The murder of 3-year-old Carlos Nava in East Oakland, as well as a bloody summer, has once again brought Bay Area urban violence into media headlines. Yet residents, law enforcement and city officials continue to have opposing views on how to change the epidemic of violence in Oakland.
There is a direct biological correlation between childhood trauma and adult disease, according to Dr. Nadine Burke, Director of the Bayview Child Health Center. Burke is actively attempting to change this outcome. She believes that stability, exercise, mindfulness and other coping mechanisms can reverse the effects of chronic stress and trauma in high-violence places like West Oakland and San Francisco’s Bayview-Hunters Point, where Burke’s work is based.
“I am a strong believer in the mind-body connection,” says Burke. “Particularly in stressed communities like West Oakland or Bayview there is less access to healthy food. But you actually need lean protein and all the nutrients that are found in vegetables and fruits to be able to create neurotransmitters, so you can have a healthy mood in your brain.”
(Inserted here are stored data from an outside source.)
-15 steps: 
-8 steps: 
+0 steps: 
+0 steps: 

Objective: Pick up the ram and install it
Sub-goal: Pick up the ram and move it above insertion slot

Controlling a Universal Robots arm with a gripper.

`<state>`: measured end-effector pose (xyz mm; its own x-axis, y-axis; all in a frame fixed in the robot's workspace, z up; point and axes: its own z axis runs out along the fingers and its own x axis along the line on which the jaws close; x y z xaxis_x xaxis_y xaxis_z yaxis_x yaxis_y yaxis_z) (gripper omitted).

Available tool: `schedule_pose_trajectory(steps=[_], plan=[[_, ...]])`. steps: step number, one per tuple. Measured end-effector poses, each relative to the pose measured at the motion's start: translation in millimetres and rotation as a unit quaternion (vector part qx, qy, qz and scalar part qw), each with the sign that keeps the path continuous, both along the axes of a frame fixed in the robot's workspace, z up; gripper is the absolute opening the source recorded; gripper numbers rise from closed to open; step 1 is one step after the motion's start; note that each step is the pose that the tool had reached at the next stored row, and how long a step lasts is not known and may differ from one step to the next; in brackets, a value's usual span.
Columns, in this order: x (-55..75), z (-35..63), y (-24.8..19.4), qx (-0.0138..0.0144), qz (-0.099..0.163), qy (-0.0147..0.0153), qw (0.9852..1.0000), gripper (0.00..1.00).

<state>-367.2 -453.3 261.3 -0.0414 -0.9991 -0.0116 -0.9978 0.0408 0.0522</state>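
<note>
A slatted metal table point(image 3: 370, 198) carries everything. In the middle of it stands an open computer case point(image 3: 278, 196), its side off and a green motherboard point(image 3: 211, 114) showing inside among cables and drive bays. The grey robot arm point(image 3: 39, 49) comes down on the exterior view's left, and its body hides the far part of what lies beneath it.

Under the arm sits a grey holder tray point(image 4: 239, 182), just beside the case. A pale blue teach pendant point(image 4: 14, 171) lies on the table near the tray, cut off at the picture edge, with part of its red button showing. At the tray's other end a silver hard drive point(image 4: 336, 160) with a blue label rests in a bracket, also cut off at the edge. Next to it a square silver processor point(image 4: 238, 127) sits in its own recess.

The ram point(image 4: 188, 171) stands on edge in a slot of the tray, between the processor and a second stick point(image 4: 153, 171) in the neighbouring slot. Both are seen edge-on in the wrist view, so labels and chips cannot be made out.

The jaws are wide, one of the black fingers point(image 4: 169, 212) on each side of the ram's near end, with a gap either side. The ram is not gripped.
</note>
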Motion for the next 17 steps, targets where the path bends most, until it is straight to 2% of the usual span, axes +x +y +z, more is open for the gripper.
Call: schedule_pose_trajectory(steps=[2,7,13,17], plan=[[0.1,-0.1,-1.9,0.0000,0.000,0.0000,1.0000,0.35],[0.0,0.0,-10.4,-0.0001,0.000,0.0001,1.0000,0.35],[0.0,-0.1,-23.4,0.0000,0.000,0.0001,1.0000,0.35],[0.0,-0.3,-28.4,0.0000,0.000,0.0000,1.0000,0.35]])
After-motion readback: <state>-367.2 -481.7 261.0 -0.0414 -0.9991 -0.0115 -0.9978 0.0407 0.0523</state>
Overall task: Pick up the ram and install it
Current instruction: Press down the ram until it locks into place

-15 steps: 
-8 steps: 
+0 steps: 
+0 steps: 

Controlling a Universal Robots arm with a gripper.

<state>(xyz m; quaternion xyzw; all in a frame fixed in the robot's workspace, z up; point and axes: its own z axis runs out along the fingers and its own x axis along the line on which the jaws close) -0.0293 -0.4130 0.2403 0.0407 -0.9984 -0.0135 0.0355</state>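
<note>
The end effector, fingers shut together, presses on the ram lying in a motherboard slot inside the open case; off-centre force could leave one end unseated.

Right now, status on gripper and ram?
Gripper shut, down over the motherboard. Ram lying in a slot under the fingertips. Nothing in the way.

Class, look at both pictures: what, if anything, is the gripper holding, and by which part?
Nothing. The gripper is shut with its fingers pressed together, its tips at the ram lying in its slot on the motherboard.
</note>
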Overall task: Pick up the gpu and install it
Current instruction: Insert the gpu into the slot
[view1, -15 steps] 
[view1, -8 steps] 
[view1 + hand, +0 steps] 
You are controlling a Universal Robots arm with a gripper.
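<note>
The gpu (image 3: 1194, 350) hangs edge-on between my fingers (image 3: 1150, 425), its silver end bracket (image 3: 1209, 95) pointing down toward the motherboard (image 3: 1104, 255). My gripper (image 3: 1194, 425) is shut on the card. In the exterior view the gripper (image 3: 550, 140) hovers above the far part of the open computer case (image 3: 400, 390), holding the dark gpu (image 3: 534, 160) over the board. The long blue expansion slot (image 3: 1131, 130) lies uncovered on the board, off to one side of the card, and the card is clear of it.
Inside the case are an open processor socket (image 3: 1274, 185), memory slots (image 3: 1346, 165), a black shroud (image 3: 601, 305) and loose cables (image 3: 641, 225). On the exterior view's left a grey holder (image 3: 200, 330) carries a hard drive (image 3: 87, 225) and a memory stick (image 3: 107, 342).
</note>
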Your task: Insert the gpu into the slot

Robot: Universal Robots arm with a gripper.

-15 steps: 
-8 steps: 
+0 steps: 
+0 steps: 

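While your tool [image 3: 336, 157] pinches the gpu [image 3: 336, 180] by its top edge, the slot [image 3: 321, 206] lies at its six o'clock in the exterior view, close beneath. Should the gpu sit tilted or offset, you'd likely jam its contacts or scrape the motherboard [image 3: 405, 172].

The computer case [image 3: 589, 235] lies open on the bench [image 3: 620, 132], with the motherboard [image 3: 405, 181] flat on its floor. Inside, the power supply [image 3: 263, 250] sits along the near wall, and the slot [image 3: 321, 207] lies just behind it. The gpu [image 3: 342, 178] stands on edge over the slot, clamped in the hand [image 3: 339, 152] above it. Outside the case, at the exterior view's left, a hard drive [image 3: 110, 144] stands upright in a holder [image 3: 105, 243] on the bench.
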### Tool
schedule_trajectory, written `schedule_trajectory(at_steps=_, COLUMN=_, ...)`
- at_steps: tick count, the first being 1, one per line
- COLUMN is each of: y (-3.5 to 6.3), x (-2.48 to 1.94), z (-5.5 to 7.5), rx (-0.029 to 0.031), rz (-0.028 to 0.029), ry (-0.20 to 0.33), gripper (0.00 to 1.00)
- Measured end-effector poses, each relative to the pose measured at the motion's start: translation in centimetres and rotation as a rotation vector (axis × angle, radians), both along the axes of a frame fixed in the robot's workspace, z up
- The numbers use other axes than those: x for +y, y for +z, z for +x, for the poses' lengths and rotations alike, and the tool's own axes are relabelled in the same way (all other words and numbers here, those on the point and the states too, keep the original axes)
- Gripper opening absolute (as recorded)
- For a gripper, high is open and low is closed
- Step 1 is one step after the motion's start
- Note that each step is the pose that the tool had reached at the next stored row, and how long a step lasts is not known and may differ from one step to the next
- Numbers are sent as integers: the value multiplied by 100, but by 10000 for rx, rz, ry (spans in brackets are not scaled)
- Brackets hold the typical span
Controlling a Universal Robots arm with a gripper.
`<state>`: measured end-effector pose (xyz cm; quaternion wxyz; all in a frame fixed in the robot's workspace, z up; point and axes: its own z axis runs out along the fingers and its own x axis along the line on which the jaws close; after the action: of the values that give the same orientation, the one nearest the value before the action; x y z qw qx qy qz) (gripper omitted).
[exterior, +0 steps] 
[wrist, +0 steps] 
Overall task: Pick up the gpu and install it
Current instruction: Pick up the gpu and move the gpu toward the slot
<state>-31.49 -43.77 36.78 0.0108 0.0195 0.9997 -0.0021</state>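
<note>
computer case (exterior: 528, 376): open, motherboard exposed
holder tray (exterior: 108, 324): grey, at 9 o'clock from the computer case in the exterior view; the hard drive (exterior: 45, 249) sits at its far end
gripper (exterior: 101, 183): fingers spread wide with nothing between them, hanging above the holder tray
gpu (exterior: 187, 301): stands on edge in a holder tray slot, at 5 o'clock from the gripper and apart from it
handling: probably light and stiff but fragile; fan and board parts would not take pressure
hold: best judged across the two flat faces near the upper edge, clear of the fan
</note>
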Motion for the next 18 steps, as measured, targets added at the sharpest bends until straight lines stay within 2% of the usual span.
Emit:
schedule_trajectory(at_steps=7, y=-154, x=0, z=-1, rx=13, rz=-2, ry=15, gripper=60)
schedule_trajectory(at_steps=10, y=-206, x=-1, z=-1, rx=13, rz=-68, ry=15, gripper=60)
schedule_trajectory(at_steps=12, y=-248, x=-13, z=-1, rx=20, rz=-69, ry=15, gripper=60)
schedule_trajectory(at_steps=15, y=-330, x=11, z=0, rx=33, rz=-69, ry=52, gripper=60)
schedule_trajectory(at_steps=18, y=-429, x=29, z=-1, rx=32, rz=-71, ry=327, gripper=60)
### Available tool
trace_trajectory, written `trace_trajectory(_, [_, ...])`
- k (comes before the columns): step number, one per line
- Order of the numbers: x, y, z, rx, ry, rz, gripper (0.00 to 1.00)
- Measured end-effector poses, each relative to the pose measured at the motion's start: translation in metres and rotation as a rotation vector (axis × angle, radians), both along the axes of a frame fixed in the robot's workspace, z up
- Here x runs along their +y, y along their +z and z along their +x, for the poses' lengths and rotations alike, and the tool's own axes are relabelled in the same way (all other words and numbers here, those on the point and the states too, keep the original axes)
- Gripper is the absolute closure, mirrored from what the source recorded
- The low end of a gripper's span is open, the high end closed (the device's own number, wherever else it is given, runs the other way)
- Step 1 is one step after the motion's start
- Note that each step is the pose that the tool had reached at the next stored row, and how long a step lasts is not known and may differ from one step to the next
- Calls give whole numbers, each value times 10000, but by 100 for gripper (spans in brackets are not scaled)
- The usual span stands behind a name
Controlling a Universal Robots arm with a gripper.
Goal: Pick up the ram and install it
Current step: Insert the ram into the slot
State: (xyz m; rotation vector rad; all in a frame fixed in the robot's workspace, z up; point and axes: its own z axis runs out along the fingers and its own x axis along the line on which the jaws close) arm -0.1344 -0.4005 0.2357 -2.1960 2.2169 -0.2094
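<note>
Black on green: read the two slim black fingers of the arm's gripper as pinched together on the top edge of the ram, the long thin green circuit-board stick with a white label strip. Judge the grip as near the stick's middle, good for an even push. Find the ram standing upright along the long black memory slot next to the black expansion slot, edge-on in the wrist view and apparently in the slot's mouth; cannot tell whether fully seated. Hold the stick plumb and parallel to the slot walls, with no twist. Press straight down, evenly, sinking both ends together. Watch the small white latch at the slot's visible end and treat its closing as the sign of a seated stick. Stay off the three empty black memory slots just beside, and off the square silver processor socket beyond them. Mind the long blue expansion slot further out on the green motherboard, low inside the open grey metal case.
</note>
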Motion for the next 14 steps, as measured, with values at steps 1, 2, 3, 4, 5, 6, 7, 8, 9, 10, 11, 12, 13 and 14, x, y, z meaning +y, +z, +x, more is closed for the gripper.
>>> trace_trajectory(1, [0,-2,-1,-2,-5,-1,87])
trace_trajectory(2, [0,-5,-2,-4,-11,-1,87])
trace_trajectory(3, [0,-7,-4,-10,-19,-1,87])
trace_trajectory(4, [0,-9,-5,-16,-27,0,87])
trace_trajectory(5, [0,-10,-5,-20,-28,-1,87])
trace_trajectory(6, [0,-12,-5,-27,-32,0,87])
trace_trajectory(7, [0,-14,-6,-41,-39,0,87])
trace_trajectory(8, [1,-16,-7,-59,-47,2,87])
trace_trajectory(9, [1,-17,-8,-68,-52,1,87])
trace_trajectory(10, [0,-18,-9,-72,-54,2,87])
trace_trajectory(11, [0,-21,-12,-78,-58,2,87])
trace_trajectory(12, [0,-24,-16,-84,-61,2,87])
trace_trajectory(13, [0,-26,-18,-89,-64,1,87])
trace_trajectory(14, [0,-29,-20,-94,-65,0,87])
“When you have something that makes you really afraid, that fear response actually has effects on your body and the more times that happens the more significant those effects are,” says Burke. “When you are living in a community where that may happen quite often – or you’re a child living in a household where that is happening all the time – that can be really harmful to all of the body’s different systems.”
In low-income communities like Bayview/Hunters Point in San Francisco and West Oakland, children often suffer from trauma in the form of domestic violence, addiction, incarceration of a parent and many other stressors. Even children from relatively stable homes are often unable to be sheltered from the violence that is right outside their doors, as well as the stress of poverty and racism. Burke says these stresses have long-term health effects on children and those living in violent areas.